- Genre: Medical drama; Romance; Comedy; Slice-of-life;
- Created by: Frederica
- Based on: Sekotengs (webtoon) [id] by Lifina
- Screenplay by: Deliesza Tamara
- Directed by: Razka Robby Ertanto
- Starring: Adipati Dolken; Abidzar Al-Ghifari; Arbani Yasiz; Giorgino Abraham; Zee JKT48; Della Dartyan; Tatjana Saphira; Ferry Salim; Alvin Adam; Willem Bevers; Ira Wibowo; Sarah Sechan; Piet Pagau; Wina Marrino; Enditha; Ade Herlina; Yessi Kenyang;
- Country of origin: Indonesian
- Original language: Indonesia
- No. of seasons: 1
- No. of episodes: 6

Production
- Executive producers: Sri Hiroo Bharwani; Vinita Bharwani; Hb Naween;
- Producer: Frederica
- Editor: Febby Gozal
- Camera setup: Multi-camera
- Production company: Falcon Pictures

Original release
- Network: Prime Video
- Release: 26 September – 10 October 2024

= Sekotengs =

Indonesian medical drama television series

Sekotengs is an Indonesian television series produced by Falcon Pictures that aired from 26 September 2024 to 10 October 2024 on Prime Video. The series adapted from the Webtoon by Lifina with the same title. It stars Adipati Dolken, Abidzar Al-Ghifari and Arbani Yasiz. This series is about four handsome young doctors undergoing their internship at a hospital, and realizing that their chosen profession is a profession full of challenges.

== Plot ==
Raka, Ezra, Vino, and Dean are young prospective doctors who are undergoing internships. The four of them have different characters.

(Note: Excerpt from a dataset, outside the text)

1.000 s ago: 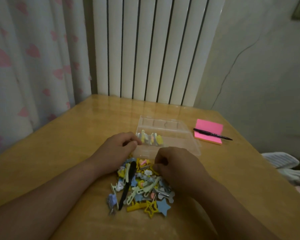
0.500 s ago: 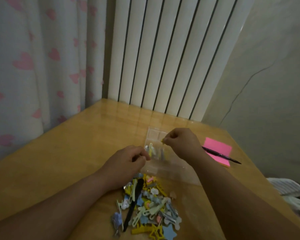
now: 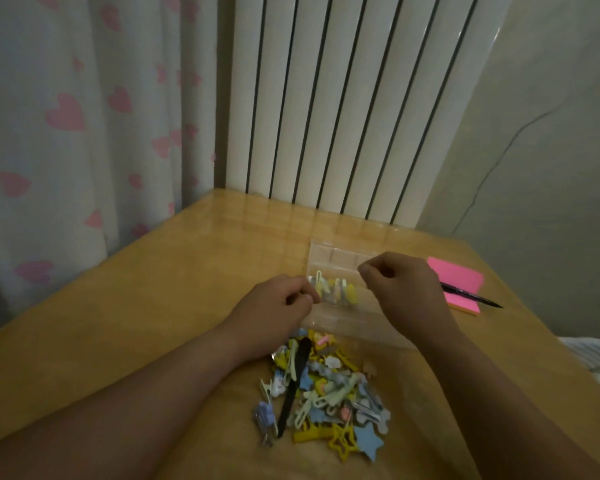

They also experience the twists and turns of life while doing internships at a hospital. The four men have dreams of becoming professional doctors.

Raka is known as a cool person who doesn't talk much. He has a soft heart and is very caring towards his friends and the environment around him.

Erza is a patient, cute, funny and sensitive person. He is known to be easily touched. Erza is closest to Raka.

Then there is Vino, the son of a conglomerate who is not interested in becoming a doctor, but he has to study medicine because of the wishes of his family who are descendants of doctors.

Vino is a lazy internship student and gets low grades. Even so, he feels proud of the results he gets.

Finally, Dean is a bookworm who studies diligently. He always carries out the tasks given. He is ambitious to complete all tasks according to the theory he has studied.

Even though they have different characters, the four of them are still friends. Of course, these differences in character often make them fight.

Their journey to becoming internship students is not easy. The life of this young doctor is always filled with laughter, tears and situations that are difficult to explain.

== Cast ==
=== Main ===
- Adipati Dolken as Raka Dewantara
- Abidzar Al-Ghifari as Ezra Gumilang
- Arbani Yasiz as Dean Putra
- Giorgino Abraham as Vino

=== Recurring ===
- Zee JKT48 as Maudy Subrata
- Della Dartyan as Dennisa
- Tatjana Saphira as Lifina
- Ferry Salim as Dr. Bima
- Alvin Adam as Dr. Marvin
- Willem Bevers as Asriel Ganie
- Nungki Kusumastuti as Dr. Mira
- Ira Wibowo as Dr. Vera
- Sarah Sechan as Dr. Ratna
- Piet Pagau as Prof. Triatmodjo
- Wina Marrino as Dr. Wina: Dean's mother
- Queen Lubis as Alya
- Enditha as Kim: Ezra's mother
- Ellen Marta as Ibu Alya
- Giselle Tambunan as Cassie
- Ade Herlina as Ibu Raka
- Yessi Kenyang as Ibu Pasien

== Production ==
=== Development ===
When the filming process began in Semarang, the makers asked for assistance from a professional doctor.